* **What is being asked**
All lines from the one containing "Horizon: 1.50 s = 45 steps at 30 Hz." through the end of the material are to be given back exactly, without pictures.
Provided records Block Start
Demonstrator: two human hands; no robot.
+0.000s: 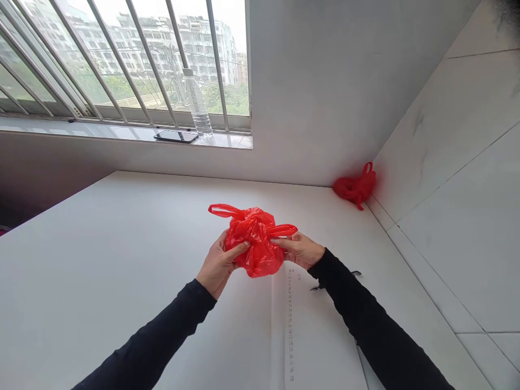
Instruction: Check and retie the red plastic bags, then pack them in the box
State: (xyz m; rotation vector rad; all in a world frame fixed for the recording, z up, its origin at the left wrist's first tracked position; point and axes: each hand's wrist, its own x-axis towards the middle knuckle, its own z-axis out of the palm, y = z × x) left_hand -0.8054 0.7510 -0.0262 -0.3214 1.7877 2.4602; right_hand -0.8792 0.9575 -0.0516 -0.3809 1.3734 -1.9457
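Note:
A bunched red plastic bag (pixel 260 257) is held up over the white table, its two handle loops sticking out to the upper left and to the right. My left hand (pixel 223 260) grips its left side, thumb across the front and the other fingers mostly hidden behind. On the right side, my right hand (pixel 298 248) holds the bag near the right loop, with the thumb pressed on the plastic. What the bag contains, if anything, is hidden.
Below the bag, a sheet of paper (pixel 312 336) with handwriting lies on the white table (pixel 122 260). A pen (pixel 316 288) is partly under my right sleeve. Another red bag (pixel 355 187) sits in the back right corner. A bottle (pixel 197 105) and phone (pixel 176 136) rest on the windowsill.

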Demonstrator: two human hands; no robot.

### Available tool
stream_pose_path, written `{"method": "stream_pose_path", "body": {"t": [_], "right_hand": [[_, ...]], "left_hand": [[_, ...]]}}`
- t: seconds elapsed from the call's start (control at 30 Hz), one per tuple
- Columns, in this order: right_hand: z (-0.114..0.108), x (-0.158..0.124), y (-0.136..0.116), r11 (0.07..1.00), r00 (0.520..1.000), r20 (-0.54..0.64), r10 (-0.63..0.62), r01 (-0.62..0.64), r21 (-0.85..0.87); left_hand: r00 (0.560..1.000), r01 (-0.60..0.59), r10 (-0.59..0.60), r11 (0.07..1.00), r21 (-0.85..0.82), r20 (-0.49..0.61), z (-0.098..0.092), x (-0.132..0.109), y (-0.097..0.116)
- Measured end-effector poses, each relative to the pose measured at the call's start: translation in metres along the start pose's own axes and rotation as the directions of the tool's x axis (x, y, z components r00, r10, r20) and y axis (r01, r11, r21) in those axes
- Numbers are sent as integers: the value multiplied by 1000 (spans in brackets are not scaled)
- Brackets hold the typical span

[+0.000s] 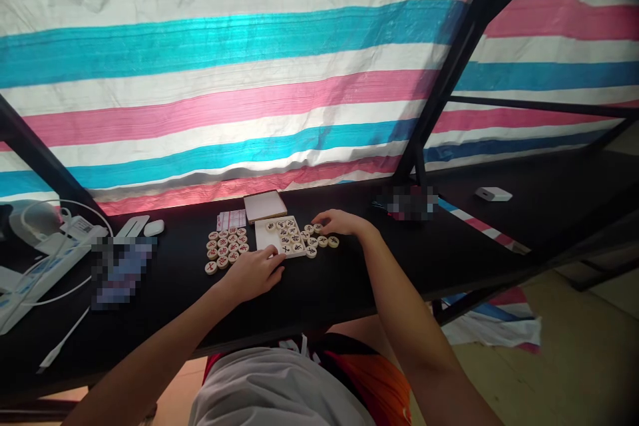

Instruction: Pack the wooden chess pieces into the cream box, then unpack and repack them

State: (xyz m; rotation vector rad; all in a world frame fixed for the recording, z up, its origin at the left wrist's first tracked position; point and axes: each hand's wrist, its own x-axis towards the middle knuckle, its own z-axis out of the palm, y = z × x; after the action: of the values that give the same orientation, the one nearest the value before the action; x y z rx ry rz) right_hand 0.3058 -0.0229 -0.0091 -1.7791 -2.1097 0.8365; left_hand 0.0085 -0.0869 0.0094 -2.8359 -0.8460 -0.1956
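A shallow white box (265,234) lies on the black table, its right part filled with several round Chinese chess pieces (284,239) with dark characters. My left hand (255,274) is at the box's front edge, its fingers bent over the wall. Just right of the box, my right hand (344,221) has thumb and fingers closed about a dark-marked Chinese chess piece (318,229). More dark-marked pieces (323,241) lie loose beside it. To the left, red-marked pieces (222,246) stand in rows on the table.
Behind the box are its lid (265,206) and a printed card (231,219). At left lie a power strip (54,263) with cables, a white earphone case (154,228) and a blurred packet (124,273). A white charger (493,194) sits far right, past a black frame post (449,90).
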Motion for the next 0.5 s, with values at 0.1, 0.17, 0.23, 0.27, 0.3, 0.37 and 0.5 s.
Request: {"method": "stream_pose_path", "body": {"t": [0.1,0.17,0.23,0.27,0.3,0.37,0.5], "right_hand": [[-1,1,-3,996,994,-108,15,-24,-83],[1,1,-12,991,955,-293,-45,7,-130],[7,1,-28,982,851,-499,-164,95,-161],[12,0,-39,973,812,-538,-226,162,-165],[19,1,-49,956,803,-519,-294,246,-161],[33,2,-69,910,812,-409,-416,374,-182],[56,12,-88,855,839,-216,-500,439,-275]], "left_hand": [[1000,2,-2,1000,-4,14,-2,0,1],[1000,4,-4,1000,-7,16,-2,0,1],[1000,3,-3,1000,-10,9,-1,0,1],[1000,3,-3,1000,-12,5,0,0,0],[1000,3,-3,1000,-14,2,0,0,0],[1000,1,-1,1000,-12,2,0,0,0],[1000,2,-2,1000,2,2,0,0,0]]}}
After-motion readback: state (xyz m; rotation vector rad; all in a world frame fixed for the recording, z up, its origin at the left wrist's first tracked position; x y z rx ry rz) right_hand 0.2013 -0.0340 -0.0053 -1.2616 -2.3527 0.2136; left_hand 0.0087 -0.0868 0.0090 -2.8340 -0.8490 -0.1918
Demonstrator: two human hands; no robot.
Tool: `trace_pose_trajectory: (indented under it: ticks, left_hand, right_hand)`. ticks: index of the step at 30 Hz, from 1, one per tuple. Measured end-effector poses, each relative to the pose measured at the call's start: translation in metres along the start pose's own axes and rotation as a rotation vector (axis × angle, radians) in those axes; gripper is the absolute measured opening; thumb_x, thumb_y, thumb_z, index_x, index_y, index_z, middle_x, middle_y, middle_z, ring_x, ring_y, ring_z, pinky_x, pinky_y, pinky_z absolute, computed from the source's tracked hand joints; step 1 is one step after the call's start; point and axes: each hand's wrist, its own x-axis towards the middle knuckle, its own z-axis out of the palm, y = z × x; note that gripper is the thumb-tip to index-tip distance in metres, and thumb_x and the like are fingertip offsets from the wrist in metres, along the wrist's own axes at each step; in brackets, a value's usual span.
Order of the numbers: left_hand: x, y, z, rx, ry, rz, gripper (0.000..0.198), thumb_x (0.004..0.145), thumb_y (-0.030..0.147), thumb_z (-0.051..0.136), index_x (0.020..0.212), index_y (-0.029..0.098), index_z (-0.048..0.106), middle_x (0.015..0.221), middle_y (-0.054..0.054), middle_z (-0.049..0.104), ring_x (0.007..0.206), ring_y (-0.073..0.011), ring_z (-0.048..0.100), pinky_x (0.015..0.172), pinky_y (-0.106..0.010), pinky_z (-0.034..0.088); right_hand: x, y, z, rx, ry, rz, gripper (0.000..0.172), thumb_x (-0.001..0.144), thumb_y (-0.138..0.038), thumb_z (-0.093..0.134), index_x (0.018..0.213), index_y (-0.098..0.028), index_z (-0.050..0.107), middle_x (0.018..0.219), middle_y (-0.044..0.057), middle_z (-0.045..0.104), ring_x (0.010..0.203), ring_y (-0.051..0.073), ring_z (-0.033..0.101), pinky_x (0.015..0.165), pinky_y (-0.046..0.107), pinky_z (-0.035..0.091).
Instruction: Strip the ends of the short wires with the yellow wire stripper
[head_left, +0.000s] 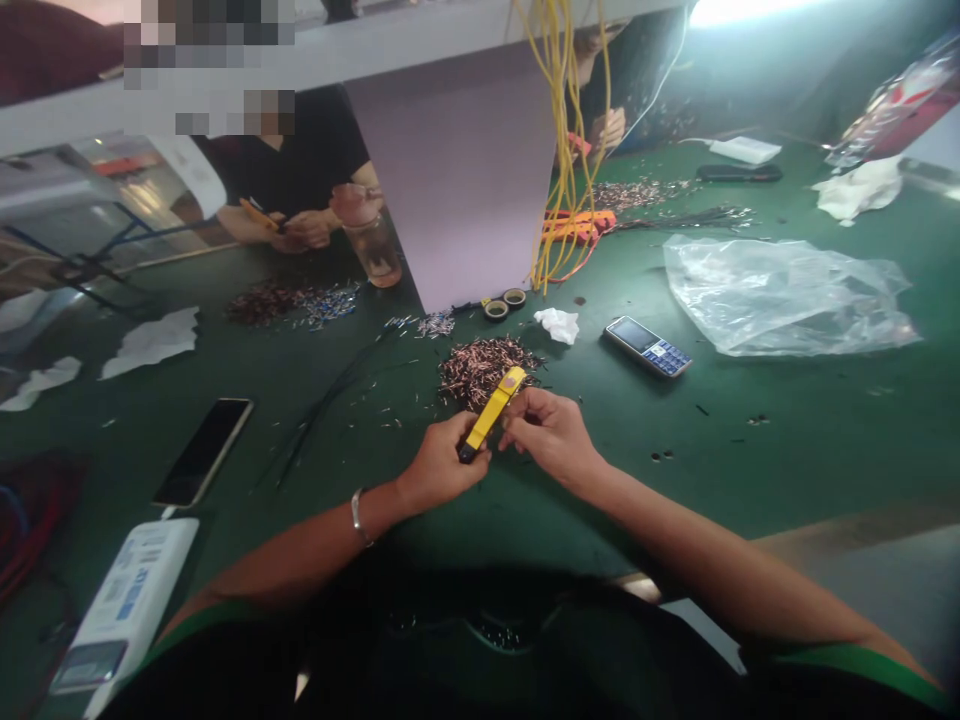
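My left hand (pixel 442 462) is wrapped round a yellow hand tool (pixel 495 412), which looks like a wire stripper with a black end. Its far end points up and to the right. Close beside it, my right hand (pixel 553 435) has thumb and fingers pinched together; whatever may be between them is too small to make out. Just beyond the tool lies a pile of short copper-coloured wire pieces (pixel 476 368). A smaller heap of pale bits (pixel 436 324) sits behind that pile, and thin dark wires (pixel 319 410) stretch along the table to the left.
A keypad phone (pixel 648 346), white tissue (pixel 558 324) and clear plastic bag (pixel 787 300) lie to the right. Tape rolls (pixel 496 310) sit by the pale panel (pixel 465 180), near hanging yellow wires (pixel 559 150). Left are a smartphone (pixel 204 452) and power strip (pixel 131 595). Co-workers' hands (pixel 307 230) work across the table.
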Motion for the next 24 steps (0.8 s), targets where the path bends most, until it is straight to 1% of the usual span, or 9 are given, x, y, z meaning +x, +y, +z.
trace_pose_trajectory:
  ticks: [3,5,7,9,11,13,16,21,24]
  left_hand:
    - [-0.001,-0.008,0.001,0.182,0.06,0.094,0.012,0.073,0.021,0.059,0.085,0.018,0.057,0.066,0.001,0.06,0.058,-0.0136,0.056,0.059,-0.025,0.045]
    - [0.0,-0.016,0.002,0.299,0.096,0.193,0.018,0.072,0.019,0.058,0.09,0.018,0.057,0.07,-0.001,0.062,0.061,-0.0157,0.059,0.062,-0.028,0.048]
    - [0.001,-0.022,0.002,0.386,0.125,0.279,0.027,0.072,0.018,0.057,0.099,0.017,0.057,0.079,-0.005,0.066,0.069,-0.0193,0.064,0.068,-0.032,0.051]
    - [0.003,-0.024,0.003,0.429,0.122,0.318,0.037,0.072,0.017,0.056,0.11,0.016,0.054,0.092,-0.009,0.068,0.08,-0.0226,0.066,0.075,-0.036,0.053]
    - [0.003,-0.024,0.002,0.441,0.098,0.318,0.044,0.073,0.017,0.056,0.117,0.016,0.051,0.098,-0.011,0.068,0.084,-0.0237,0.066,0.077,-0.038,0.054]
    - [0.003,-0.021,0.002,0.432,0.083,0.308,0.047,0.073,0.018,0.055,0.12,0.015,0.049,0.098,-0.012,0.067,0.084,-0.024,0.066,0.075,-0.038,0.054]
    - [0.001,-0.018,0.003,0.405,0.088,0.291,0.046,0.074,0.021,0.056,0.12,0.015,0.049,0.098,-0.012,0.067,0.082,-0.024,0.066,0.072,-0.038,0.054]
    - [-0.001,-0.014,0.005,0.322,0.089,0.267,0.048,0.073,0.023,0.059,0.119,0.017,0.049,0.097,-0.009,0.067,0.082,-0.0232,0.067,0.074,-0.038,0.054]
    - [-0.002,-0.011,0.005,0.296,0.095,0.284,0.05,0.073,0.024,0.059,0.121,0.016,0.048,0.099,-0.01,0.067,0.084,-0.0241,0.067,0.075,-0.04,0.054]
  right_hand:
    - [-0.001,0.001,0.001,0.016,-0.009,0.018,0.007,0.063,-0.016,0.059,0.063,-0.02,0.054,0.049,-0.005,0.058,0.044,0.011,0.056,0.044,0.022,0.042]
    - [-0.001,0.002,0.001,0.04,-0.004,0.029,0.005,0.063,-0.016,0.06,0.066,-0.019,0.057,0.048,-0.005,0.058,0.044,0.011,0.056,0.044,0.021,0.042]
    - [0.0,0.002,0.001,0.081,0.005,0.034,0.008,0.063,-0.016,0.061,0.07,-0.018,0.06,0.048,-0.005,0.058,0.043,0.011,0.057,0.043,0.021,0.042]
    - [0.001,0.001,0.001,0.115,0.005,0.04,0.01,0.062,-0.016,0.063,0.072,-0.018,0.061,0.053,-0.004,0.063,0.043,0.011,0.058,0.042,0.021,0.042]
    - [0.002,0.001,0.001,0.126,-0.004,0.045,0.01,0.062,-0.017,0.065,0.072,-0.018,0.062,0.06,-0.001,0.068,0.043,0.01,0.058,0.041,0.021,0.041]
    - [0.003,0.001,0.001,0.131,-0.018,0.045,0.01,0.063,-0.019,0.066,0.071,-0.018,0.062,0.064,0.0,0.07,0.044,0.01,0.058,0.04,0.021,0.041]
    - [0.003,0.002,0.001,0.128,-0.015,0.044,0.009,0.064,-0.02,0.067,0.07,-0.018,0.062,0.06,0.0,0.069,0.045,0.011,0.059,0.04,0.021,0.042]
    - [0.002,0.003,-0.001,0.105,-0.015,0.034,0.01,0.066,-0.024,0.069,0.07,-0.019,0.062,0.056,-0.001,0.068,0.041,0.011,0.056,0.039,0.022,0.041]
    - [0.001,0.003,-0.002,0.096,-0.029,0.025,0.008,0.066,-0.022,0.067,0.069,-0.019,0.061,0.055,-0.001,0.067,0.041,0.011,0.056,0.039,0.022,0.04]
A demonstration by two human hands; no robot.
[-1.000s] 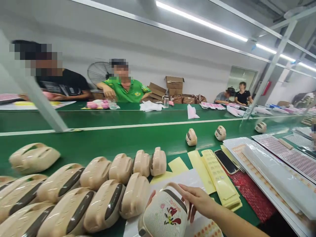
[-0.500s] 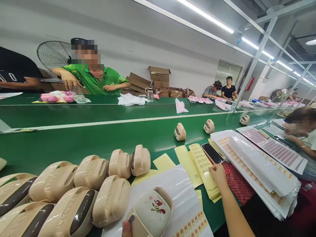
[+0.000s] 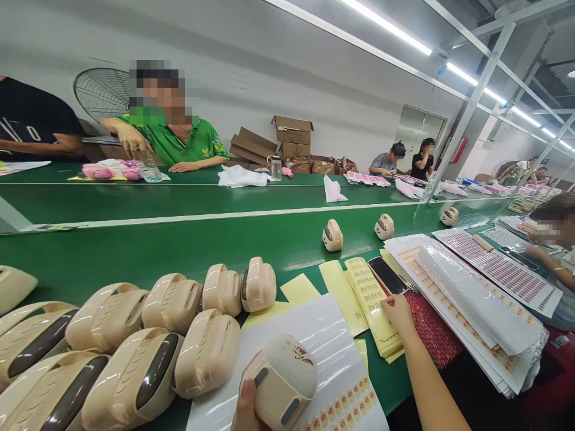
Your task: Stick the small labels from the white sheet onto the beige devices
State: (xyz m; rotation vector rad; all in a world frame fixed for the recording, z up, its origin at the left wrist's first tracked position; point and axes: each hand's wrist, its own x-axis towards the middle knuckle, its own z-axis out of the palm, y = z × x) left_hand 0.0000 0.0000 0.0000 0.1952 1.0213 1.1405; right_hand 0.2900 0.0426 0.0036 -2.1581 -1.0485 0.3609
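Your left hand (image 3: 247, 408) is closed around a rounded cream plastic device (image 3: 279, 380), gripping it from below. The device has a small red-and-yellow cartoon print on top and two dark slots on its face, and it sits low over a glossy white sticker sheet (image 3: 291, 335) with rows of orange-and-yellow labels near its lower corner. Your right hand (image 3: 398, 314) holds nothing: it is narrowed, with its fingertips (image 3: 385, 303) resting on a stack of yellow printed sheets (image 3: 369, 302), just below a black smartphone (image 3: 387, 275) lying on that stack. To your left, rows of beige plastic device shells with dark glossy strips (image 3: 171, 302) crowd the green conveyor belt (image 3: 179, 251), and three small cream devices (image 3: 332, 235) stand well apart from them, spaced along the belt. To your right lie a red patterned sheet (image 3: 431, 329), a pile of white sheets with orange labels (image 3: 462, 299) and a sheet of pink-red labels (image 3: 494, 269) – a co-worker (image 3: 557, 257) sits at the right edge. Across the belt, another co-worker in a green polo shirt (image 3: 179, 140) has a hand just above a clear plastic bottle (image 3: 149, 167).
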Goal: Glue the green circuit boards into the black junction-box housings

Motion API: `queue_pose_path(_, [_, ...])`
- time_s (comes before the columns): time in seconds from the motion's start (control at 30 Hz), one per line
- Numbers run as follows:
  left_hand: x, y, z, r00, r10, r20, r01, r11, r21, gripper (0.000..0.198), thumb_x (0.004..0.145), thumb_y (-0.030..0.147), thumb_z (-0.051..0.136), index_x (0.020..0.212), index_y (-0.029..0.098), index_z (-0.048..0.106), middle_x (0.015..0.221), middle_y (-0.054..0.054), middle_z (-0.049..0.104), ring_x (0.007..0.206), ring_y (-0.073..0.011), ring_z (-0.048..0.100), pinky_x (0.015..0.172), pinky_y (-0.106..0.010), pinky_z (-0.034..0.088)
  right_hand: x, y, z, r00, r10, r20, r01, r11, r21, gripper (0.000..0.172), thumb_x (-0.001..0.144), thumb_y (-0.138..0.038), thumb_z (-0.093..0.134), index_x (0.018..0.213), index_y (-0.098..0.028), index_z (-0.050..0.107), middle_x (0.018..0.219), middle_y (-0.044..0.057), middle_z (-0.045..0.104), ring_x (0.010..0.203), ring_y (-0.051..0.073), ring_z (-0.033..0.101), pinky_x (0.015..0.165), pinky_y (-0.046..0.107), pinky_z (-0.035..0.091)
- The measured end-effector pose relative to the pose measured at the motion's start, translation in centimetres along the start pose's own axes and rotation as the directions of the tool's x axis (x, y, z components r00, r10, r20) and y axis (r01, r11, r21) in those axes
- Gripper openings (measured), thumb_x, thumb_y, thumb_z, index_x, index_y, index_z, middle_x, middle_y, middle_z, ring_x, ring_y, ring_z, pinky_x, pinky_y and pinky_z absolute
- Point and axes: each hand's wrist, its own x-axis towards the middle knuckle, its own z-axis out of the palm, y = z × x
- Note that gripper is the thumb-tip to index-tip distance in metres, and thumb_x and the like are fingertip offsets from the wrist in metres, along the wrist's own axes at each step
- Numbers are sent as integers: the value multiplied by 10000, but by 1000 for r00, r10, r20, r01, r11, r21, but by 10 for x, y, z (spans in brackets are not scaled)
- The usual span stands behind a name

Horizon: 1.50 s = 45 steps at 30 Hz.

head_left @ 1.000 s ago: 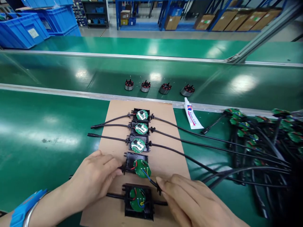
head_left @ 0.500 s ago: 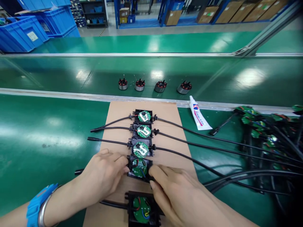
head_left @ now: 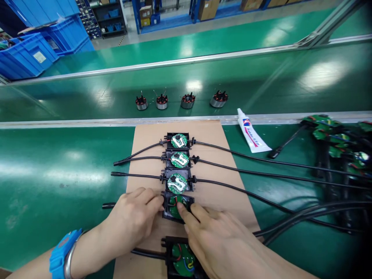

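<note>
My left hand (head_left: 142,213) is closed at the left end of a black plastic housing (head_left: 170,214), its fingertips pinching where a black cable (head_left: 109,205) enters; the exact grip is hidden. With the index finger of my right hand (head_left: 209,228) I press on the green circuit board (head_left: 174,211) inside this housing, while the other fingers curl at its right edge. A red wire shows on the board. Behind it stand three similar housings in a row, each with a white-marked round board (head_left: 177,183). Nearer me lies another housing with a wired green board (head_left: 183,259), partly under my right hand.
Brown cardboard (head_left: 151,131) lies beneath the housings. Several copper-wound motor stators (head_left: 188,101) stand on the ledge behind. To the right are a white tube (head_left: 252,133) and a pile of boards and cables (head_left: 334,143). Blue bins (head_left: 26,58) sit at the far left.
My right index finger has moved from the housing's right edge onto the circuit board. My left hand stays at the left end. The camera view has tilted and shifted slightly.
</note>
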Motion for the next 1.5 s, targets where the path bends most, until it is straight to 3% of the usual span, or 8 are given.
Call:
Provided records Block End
* **Written solution**
Horizon: 1.50 s = 45 steps at 30 Hz.

head_left @ 1.000 s ago: 
head_left @ 0.500 s ago: 
head_left @ now: 

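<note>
My left hand (head_left: 142,213) is closed at the left end of a black plastic housing (head_left: 170,214), its fingertips pinching where a black cable (head_left: 109,205) enters; the exact grip is hidden. With the index finger of my right hand (head_left: 209,228) I press on the green circuit board (head_left: 174,211) inside this housing, while the other fingers curl at its right edge. A red wire shows on the board. Behind it stand three similar housings in a row, each with a white-marked round board (head_left: 177,183). Nearer me lies another housing with a wired green board (head_left: 183,259), partly under my right hand.
Brown cardboard (head_left: 151,131) lies beneath the housings. Several copper-wound motor stators (head_left: 188,101) stand on the ledge behind. To the right are a white tube (head_left: 252,133) and a pile of boards and cables (head_left: 334,143). Blue bins (head_left: 26,58) sit at the far left.
My right index finger has moved from the housing's right edge onto the circuit board. My left hand stays at the left end. The camera view has tilted and shifted slightly.
</note>
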Motion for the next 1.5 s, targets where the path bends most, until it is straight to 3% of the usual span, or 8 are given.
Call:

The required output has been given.